In the absence of universal health coverage, most Americans count on employers to provide medical, dental and vision care. Leaving the provision of these benefits to employers means that nearly 50 percent of all workers have no medical care through their employer, and far fewer have dental and vision coverage. However, for union workers that is not the case. Seventy-five percent of all private sector union workers have medical benefits, 53 percent have dental care and 41 percent have vision care.
Life insurance is an important benefit for working families, and once again, union workers are much more likely than their non-union counterparts to receive it, 82 percent compared to 51 percent.

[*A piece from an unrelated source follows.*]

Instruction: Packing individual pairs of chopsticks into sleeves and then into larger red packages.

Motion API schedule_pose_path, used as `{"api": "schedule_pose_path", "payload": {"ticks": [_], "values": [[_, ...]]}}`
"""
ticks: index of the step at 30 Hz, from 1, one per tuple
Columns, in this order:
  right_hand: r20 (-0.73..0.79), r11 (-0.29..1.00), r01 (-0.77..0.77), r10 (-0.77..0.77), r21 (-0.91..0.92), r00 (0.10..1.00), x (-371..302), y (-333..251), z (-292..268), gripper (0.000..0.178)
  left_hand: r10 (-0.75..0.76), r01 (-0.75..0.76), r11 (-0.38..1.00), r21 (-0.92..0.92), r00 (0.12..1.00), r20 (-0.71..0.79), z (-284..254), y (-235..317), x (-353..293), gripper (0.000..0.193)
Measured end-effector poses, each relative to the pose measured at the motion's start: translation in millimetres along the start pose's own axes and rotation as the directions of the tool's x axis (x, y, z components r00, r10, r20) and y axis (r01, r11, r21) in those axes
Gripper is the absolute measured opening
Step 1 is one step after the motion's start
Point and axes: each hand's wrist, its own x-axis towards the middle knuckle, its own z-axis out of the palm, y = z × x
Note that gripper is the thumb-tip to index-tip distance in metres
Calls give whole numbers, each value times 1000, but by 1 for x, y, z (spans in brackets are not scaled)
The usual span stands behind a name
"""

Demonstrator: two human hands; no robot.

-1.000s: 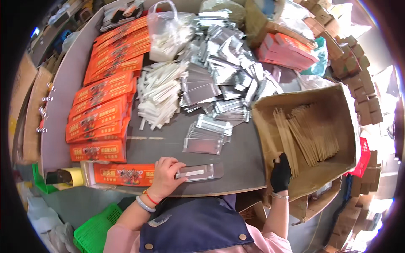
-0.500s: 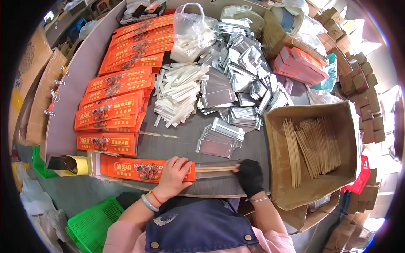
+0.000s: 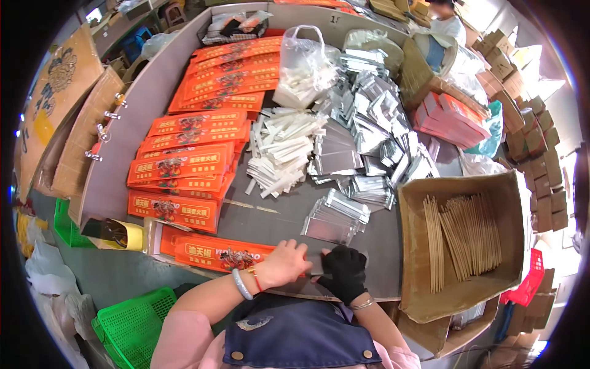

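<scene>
At six o'clock on the worktop [image 3: 270,224], bare left hand [image 3: 284,263] sits over the right end of an orange packet [image 3: 212,252], fingers bent, knuckles up; probably it bears down there so the packet can't slide. Just beside it, at five o'clock, black-gloved right hand [image 3: 343,270] has fingers bent and thumb pointing left at that same end, narrow gap between the two hands. Can't tell what either one pinches, knuckles cover it. Orange packet lies flat along the front edge, between seven and eight o'clock, overlapping a second orange packet [image 3: 168,241] whose end pokes out left.

Orange stacks [image 3: 181,166] run nine to eleven o'clock, overlapped, likely so single ones lift off easily. White strips [image 3: 279,154] heap at eleven; silver packets [image 3: 375,117] at one to two, small silver fan [image 3: 335,216] at four, presumably for short reach. Carton [image 3: 415,301] between three and four, walls seemingly keeping tan sticks [image 3: 473,237] together.

Versus half a second ago: right hand is in closer to left; back then it had sticks past the packet's end, and those no longer show there. Packet sits slightly farther right. Camera view has shifted too. Another person [image 3: 448,27] appears, far one-to-two o'clock.
</scene>
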Motion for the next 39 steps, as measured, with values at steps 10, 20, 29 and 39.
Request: {"api": "schedule_pose_path", "payload": {"ticks": [10,20,29,39], "values": [[-270,966,-250,257,62,928,-29,64,-13,63,-87,121,989,80,939,-333,-160,-80,-39,19],[-486,930,-246,353,272,799,13,95,-54,49,-889,910,414,-16,400,-222,-64,-184,-137,157],[-320,276,165,758,947,569,185,292,-149,30,-765,816,572,-88,492,-416,-81,-309,-36,149],[95,-119,49,931,992,353,311,433,-166,46,-685,835,543,-93,376,-624,-119,-407,55,130]]}}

Short and long term disability benefits provide income security in the case of a disabling accident or illness. While there is not much difference between union and non-union workers in their receipt of long-term disability benefits, 28 percent and 25 percent respectively, there is a large gap when it comes to short-term disability. With 70 percent of union workers receiving benefits, compared to just 30 percent of non-union workers, the advantage of union representation is clear.
Paid Time Off
Trying to balance work and family is difficult at best, but itís even harder without paid time off. This is yet another area where union workers fare better than non-union workers. Ninety-three percent of union workers receive paid vacations, versus 79 percent of non-union workers. Similarly, union workers are more likely to receive paid holidays (89 percent compared to 76 percent).
- 0Aug 19, '06 by moongirlThanks Bala, begalli and Timothy for your replies. I know there has to be ALOT to say about unions, otherwise a vote to go union wouldn't come down to being so close. If they were great, it would be a landslide, if they were terrible, it would be a landslide. At this hospital, it was clearly divided almost equally, which REALLY makes me wonder. Since I havent a clue about unions- and how it affects nurses- I was hoping for some insight.